Revista Consultor Jurídico, 7 de julho de 2015, 7h32

Comentários de leitores

3 comentários

O valor legal da TR dá mais que a inflação

Pedro Ferreira GO (Advogado Assalariado - Civil)

A TR oficial é uma fraude para dar calote nos credores do FGTS, poupança, precatórios, etc. Basta ver o art. 1º da Lei nº 8.177/91, o relatório e o voto dos Ministros do STF na ADI nº 493, que a TR é a previsão do que vai variar a inflação no mês seguinte. Mando as provas grátis para quem pedir para pedroferreira555555@gmail.com. A farsa mais escandalosa está na Resolução CMN/BACEN nº 3530/2008 que trouxe uma equação para fraudar a TR cujo único resultado possível é zero por cento.

STF, a CF e a Justiça

J. Ribeiro (Advogado Autônomo - Empresarial)
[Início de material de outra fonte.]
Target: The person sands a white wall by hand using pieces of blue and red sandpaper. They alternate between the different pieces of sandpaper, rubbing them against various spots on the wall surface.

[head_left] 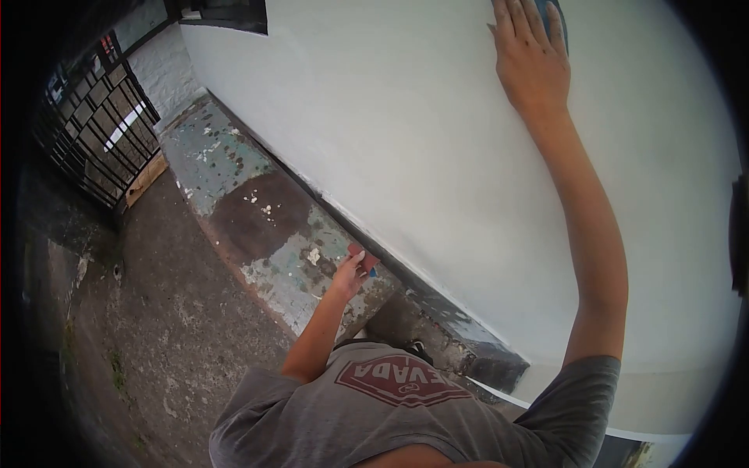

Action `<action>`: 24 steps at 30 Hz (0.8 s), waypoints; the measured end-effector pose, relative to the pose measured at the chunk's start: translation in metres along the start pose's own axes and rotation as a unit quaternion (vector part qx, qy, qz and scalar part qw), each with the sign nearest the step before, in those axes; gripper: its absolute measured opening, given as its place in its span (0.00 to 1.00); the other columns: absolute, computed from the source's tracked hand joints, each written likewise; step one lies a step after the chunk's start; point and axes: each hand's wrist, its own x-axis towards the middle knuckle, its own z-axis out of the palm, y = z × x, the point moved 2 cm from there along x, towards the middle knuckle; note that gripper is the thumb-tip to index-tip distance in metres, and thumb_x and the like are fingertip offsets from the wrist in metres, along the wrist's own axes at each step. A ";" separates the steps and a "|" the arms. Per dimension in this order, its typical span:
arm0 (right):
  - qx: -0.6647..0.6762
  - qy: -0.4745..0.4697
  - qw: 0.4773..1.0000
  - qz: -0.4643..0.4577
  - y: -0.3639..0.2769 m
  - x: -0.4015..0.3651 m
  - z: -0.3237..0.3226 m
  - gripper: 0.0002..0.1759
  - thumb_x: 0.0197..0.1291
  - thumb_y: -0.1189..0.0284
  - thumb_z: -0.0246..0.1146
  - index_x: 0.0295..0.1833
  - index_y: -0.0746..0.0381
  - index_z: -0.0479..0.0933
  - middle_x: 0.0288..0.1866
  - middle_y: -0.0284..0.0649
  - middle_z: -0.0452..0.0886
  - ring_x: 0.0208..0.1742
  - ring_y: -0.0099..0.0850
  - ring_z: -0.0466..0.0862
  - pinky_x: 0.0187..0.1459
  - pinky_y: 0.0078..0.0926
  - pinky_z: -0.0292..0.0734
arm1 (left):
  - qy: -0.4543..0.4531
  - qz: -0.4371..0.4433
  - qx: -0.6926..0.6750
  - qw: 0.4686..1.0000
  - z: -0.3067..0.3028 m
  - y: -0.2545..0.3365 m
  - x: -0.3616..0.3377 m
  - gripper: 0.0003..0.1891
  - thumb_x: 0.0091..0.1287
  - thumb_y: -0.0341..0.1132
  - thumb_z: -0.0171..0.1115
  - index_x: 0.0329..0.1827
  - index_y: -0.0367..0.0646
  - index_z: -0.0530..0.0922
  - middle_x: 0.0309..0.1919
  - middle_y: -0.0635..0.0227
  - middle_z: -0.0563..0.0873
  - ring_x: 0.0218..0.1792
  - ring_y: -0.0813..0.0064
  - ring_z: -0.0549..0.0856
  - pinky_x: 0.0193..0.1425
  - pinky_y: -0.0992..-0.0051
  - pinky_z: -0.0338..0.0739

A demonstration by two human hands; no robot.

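So, from my seat I see the right hand (537, 66) laid high on the pale wall (437, 156), near my view's top edge, its fingers stretched over a dark blue pad (565, 25); whether they grip its sides I cannot tell. The left hand (353, 277) pinches a reddish sheet (370, 262) between thumb and fingers, with a small bright blue bit (374, 273) showing just beside it. From my angle that sheet sits over the ledge's (261, 218) wall-side edge, toward its near end (I can't judge how high above). Pale flecks (269, 209) dot the dark patch midway along the ledge, and a barred gate (117, 132) stands beyond its far left corner.
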 end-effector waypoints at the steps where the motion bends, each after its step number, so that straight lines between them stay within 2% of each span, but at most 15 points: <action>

De fato a decisão do STF se reportou apenas aos precatórios e não as execuções nas quais ainda se apura o crédito do trabalhador.
Há várias maneiras de transferência ilidima de renda e uma delas é a utilização da correção monetária inferior ao da inflação. Maneira disfarçada de confisco ou de levar vantagem ao estilo rasteiro brasileiro.
É preciso estabelecer um regramento uniforme e geral para qualquer situação de dívida em atraso, seja ela pública ou privada.

Estado de direito que é uma piada

Marcos Alves Pintar (Advogado Autônomo - Previdenciária)

Lamentável! São afrontas reiteradas ao povo brasileiro, querendo a todo custo e a toque de caixa permitir que o Estado brasileiro pague suas enormes dívidas sem ao menos a devida atualização monetária, fazendo com que um tema tão simples seja reiteradamente discutido por anos seguidos enquanto o Estado deixa de pagar. O povo brasileiro precisa assumir o controle do Estado brasileiro e fazer com que esses vassalos do Poder Executivo que hoje fazem maioria no STF voltem a suas origens.